С трудом переборол сон, глянул на часы. Два ночи… На локтях повернулся к окну. Оно дышало — стекла дребезжали. Там — режущее солнце, плотный ветер приминает кусты к земле.
Встал; набивая трубку, подошел к окну. Полуй — коричнево-синий, белые барашки бежали к берегу и пропадали в зарослях; грузные тучи почти цепляли днищами воду и быстро плыли вдоль реки, солнце скрывалось за ними и делалось темно, а потом вспыхивало с яростью раздутого ветром угля.
Чувствовал себя как после болезни: во всем теле слабость и разбитость, но и уверенность, что переборол недуг, и просыпающаяся радость выздоровления.
Накинул влажный ватник, сунул ноги в сырые сапоги и, сломав напор ветра, открыл дверь; с непокрытой головой пошел по тропке — благо комарье сдуло напрочь, — спустился по обрывчику к реке. Волны кидались к ногам, оставляя на песке тину и мусор.
Сердце заходилось от знакомого плеска и посвиста… И проклевывалось утешение, слабое, но утешение — все-таки на реке он, на просторе… Есть где отдышаться. И невольно оценивал погоду для выхода судна, чувствовал, как ветер заваливает на правый борт, и прикидывал, какие обороты дать машине, и сама собой тревожила мысль — проверить, все ли в порядке на палубе… Но чувства эти уже не пронзали остротой — боль ослабла, сгладилась, все отходило в прошлое. И это тоже подтверждало, что раны рубцуются, дело к выздоровлению, к отрешению от былого.
Неподалеку в мутной кипени ныряла черная лодка. Лапшин поспешил по урезу воды и помог пригребшему Метельцыну вытащить ее на берег.
— Еле снасть спас! — Радостно отфыркивался Флор Сергеич, вытирая лицо подолом рубахи. — Еще бы чуть — и пропадай моя телега — все унесло бы… Вот ветрина-то хватил! Ну и хватил! — Отдышался, закрепил цепь от лодки за столбушок, врытый в коренной берег. — Теперь живем. Сено подсохнет, и рыбу повялим. И по линии легше ходить — комара посдует. Так ведь, Михалыч?
Лапшин помогал ему и прислушивался, как внутри крепнет симпатия к этому человеку и все вокруг становится приветливей, нужней для собственной жизни.

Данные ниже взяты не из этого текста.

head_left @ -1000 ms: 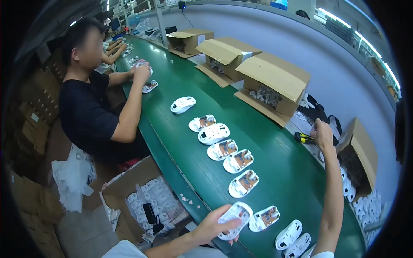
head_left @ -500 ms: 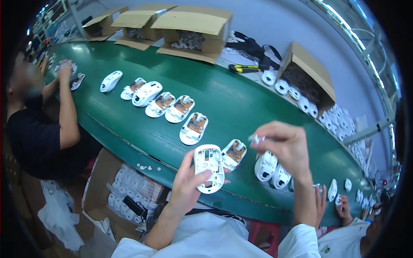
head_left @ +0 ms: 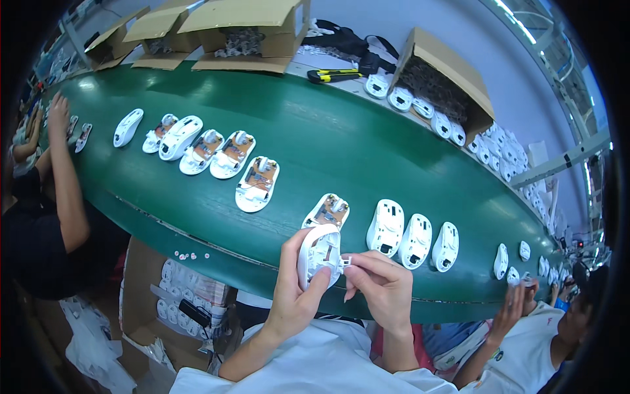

— …Я в чем был выскочил — скорей в лодку! Теперь Клава волнуется. Идем скорей!
Поспешили по песку, по пене и хрупким ракушкам.
— Хотел тебе учебу сегодня устроить, показать, как с «кошками» обращаться, по столбам полазить, да, видно, ветер не даст. Опасно тебе с непривычки.
Лапшин усмехнулся.
— Думаешь, на море ветер слабей?
— Эх, я не подумал! По мачтам-то там лазил? Ну, тогда утром и займемся. Да и линию надо проверить — не напутал ли чего ветерок. Проверочку сделаем.
На тропе к дому пригласил попить чайку, погреться и укорил:
— Не остался вчера после обеда, а у меня чай хороший: «Синий слон», индийский. Это тебе не грузинский веник. Заварим сейчас покрепче, посидим с полчасика да и ляжем досыпать.
Клава встретила у дверей, тревожно оглядела, ничего не сказала, только вздохнула.
Тихо ступая, вошли в кухню. Метельцын стал переодеваться в сухое белье, уже приготовленное женой, стопкой лежавшее на табуретке.